Step three: pump efficiency. Calibrating against actual production (78 BFPD) gives an effective pump efficiency of 68% rather than the default 80%. The well has been on pump for 11 months without a workover, so wear-related slippage is the likely cause. The final simulation - corrected survey, updated fluids, calibrated efficiency - matches the field card within 1% on peak load and 7% on minimum load. That is a model you can design from.
This is the kind of iterative calibration workflow that PetroBench's engine is built around - overlay the simulated card on the field card, adjust inputs systematically, and converge on a model that reflects the actual well. It takes 15-20 minutes per well when the tools make comparison easy. It takes hours when they do not.
Closing the Gap
Perfect simulation accuracy is not achievable and chasing it wastes time. The physics of coupled rod-fluid-pump interaction in a deviated wellbore are complex enough that some deviation between model and reality is inherent. But there is a difference between 2-3% error from irreducible model uncertainty and 15-20% error from bad inputs. The first is engineering. The second is guessing with extra steps.
The pattern across every mismatch we have diagnosed through PetroBench support is the same: the simulation math is fine, the inputs are stale. Survey data from a different vendor than the one who drilled the lateral. Fluid properties from initial completion. Pump efficiency left at the software default. Each one adds 3-5% error, and they compound multiplicatively, not additively.
The question is not whether your simulation tool can produce accurate results. Any wave-equation solver built on Gibbs' method can. The question is whether your workflow makes it easy to keep inputs current across 200 or 2,000 wells - or whether it quietly lets them go stale while you trust the output. That is a tooling problem, not a physics problem, and it is solvable.
References
Gibbs, S.G. and Neely, A.B. 1966. Computer Diagnosis of Down-Hole Conditions in Sucker Rod Pumping Wells. SPE-1165-PA. Journal of Petroleum Technology 18(1): 91-98.
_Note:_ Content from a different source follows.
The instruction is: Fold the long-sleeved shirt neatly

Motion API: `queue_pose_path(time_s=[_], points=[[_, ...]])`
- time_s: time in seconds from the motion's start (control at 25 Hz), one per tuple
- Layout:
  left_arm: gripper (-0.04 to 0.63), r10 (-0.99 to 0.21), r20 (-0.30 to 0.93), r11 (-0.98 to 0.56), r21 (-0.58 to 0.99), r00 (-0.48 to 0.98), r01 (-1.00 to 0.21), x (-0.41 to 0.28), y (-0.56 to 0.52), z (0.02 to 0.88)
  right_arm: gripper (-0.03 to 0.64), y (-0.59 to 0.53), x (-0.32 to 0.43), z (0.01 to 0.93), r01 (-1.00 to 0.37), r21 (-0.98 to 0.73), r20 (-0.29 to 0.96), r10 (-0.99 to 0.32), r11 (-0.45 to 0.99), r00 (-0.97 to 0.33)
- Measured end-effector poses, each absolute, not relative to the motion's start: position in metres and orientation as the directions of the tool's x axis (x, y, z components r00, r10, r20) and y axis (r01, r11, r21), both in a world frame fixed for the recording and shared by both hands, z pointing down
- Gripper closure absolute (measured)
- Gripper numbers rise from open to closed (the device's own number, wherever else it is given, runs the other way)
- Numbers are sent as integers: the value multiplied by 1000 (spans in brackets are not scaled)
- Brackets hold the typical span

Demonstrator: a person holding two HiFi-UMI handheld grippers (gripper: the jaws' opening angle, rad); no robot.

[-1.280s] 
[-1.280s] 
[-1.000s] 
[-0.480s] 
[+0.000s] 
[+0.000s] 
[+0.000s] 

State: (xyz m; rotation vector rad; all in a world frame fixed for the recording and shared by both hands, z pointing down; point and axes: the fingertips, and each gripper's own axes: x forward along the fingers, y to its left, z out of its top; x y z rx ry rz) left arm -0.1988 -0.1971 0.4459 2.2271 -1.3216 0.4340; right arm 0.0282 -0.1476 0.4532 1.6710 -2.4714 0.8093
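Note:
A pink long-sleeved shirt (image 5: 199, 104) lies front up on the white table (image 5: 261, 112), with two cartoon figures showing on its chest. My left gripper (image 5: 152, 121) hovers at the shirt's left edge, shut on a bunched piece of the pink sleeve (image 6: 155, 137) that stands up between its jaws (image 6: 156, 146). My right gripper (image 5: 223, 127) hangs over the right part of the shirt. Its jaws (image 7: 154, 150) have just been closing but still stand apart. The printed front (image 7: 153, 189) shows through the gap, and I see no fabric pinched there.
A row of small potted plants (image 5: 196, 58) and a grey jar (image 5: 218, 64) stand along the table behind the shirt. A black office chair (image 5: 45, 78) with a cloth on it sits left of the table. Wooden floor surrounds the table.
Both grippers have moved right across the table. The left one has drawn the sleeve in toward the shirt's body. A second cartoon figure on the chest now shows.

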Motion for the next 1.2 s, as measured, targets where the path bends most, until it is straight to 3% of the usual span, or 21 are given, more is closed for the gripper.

Eickmeier, J.R. 1966. Applications of the Delta II Dynamometer to Sucker Rod Pumped Wells. PETSOC-66-02-03. Journal of Canadian Petroleum Technology 5(2): 65-71.
Lea, J.F. 1991. Plunger Slippage and Its Effect on Production. SPE-22561. Presented at the SPE Annual Technical Conference and Exhibition, Dallas, Texas, 6-9 October.
Everitt, T.A. and Jennings, J.W. 1992. An Improved Finite-Difference Calculation of Downhole Dynamometer Cards for Sucker-Rod Pumps. SPE-23980. SPE Production Engineering 7(1): 121-127.